Ketamine alters neural processing of facial emotion recognition in healthy men: an fMRI study.

Neuroreport

Department of Psychiatry and Behavioural Sciences, Manchester University, 7th Floor, Williamson Building, Oxford Road, Manchester M13 9PL Institute of Psychiatry, De Crespigny Park, London SE5 8AF, UK.

Published: March 2003

AI Article Synopsis

  • Disruption of facial emotion perception is observed in neuropsychiatric disorders like depersonalization and schizophrenia, linked to altered brain region activity involved in emotion processing.
  • Ketamine, which causes emotional blunting in healthy individuals, was hypothesized to simulate the neural responses seen in these disorders by reducing activity in emotional brain regions and increasing activity in cognitive-processing areas.
  • In a study with healthy participants, ketamine was found to diminish limbic responses to fearful faces while enhancing responses to neutral faces in certain visual and cognitive areas, indicating a potential shift in how emotional stimuli are processed.

Article Abstract

Disruption of facial emotion perception occurs in neuropsychiatric disorders where the expression of emotion is dulled or blunted, for example depersonalization disorder and schizophrenia. It has been suggested that, in the clinical context of emotional blunting, there is a shift in the relative contribution of brain regions subserving cognitive and emotional processing. The non-competitive glutamate receptor antagonist ketamine produces such emotional blunting in healthy subjects.

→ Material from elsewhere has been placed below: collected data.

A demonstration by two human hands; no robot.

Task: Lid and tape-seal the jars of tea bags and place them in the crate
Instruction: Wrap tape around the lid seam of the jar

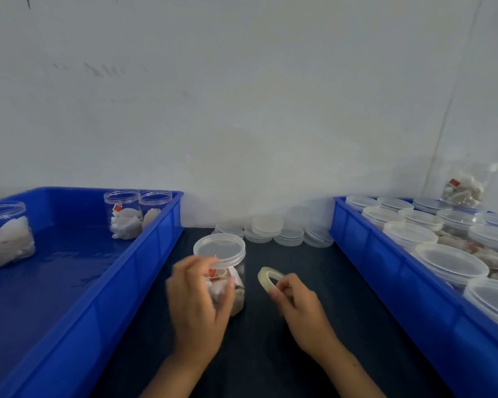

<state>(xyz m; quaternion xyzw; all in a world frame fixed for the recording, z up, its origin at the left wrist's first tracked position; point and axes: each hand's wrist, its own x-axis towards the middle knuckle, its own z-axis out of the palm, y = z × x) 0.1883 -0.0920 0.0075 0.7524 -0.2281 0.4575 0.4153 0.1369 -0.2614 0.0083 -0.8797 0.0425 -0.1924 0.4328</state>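
My left hand grips the lidded clear plastic jar of tea bags on the dark table; my right hand pinches the clear tape roll. Sealing seems unstarted, blur permitting. Three unlidded jars wait in the left blue crate.

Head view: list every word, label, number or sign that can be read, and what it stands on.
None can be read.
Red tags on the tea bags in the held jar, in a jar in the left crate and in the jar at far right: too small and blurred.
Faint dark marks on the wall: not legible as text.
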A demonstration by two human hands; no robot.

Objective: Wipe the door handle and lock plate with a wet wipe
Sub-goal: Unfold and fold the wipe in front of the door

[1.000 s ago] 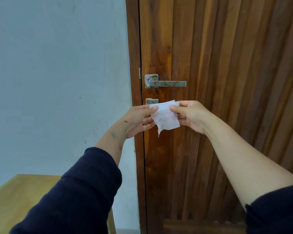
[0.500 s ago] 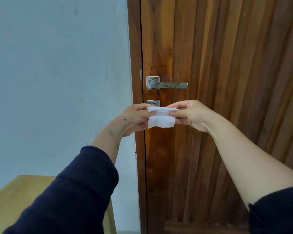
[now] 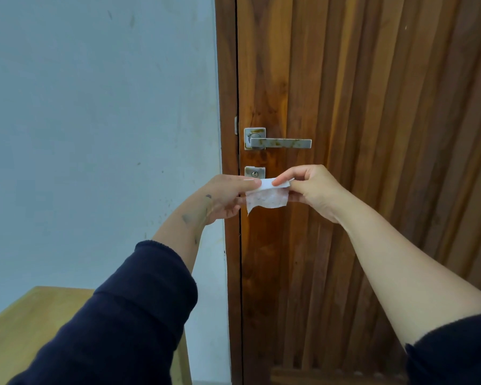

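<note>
A white wet wipe (image 3: 267, 198) is stretched between both hands, folded over at its top edge. My left hand (image 3: 225, 198) pinches its left end and my right hand (image 3: 311, 190) pinches its right end. Just above it, the small square lock plate (image 3: 254, 172) with a keyhole sits on the brown wooden door (image 3: 372, 107), its lower edge hidden behind the wipe. Higher up, the metal door handle (image 3: 281, 143) with rusty stains points right from its square plate. Neither hand touches the handle or lock plate.
A pale blue wall (image 3: 95, 120) fills the left half. A light wooden table (image 3: 34, 329) stands at the lower left below my left sleeve. The door frame (image 3: 228, 245) runs vertically beside the hands.
The wipe hung longer a second ago; it has been folded into a shorter strip, and both hands have stayed just under the lock plate.
</note>
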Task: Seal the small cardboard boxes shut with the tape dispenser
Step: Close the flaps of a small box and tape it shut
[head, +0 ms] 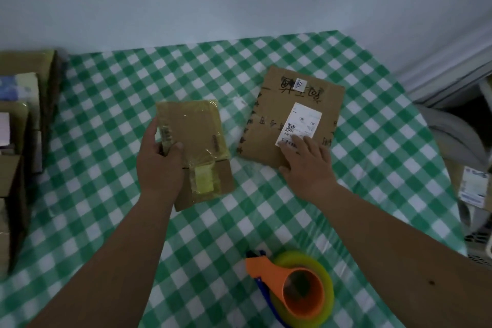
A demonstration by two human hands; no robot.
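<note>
A small brown cardboard box [198, 138], covered in yellowish tape, is tilted above the green checked table [106, 141]. My left hand [159, 160] grips its left edge, thumb on top. To the right a flatter cardboard box [274, 120] with black writing and a white shipping label lies on the table. My right hand [306, 165] rests on its near corner with the fingers spread over the label. An orange tape dispenser [295, 287] with a yellowish roll lies near the front edge, apart from both hands.
Several stacked cardboard boxes [18, 128] stand along the table's left side. Off the right edge are a grey bundle of fabric [452, 133] and a labelled parcel [474, 184]. A pale wall runs behind the table.
</note>
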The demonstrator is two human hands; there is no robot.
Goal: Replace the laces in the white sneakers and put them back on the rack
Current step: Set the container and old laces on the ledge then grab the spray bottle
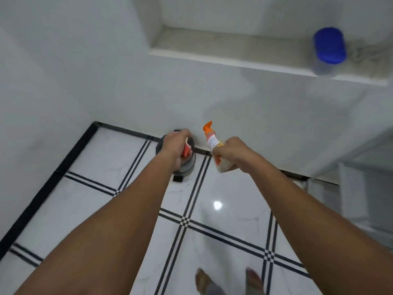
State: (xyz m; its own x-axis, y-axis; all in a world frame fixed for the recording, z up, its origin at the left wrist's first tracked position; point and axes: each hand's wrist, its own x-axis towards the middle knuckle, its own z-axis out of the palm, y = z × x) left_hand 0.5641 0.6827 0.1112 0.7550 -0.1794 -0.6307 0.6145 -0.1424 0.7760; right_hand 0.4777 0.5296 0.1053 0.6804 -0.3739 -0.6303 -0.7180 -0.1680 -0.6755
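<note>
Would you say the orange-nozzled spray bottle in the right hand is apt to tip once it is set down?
Probably somewhat: the spray bottle looks tall and narrow, with its nozzle on top. Its plastic seems stiff, since the right hand grips it without denting. Weight unclear.

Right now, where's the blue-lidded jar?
Head view, upper right: the blue-lidded jar stands at the right end of the wall ledge, above and right of the right hand.

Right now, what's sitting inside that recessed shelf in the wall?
A clear jar with a blue lid stands at the right end of the wall niche; something pale and blurred lies beside it. The rest shows bare ledge; the frame cuts off its far right.
</note>
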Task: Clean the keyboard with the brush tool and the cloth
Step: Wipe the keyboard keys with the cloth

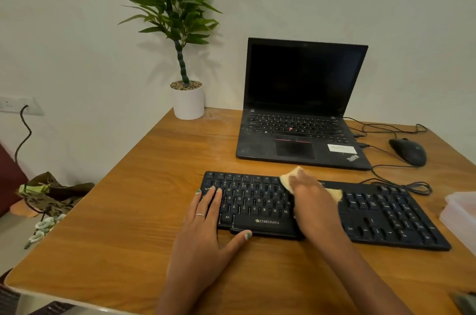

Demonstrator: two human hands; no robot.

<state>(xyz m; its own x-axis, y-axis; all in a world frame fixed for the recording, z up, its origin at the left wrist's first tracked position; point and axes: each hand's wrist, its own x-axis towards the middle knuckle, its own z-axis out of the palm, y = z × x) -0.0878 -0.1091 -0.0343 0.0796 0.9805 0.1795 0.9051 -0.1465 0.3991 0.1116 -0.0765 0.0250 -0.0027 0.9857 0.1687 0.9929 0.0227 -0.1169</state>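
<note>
A black keyboard [386, 214] lies across the wooden desk [128, 224] in front of me. My left hand [206, 232] rests flat on its left end, fingers straight over the keys and thumb along the front edge. My right hand [311, 201] presses a pale yellow cloth [289, 179] onto the middle of the keyboard; the cloth shows at the fingertips and again to the right of the hand. How the right fingers lie on the cloth is hidden under the hand. No brush tool is in sight.
An open black laptop [298, 108] stands behind the keyboard. A black mouse [408, 151] and loose cables [401, 185] lie at the right. A potted plant [188, 100] sits at the back left corner. A translucent box [461, 214] is at the right edge.
</note>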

Therefore, we hypothesised that in healthy subjects ketamine would elicit neural responses to emotional stimuli which mimicked those reported in depersonalization disorder and schizophrenia. Thus, we predicted that ketamine would produce reduced activity in limbic and visual brain regions involved in emotion processing, and increased activity in dorsal regions of the prefrontal cortex and cingulate gyrus, both associated with cognitive processing and, putatively, with emotion regulation. Measuring BOLD signal change in fMRI, we examined the neural correlates of ketamine-induced emotional blunting in eight young right-handed healthy men receiving an infusion of ketamine or saline placebo while viewing alternating 30 s blocks of faces displaying fear versus neutral expressions. The normal pattern of neural response occurred in limbic and visual cortex to fearful faces during the placebo infusion. Ketamine abolished this: significant BOLD signal change was demonstrated only in left visual cortex. However, with ketamine, neural responses were demonstrated to neutral expressions in visual cortex, cerebellum and left posterior cingulate gyrus. Emotional blunting may be associated with reduced limbic responses to emotional stimuli and a relative increase in the visual cortical response to neutral stimuli.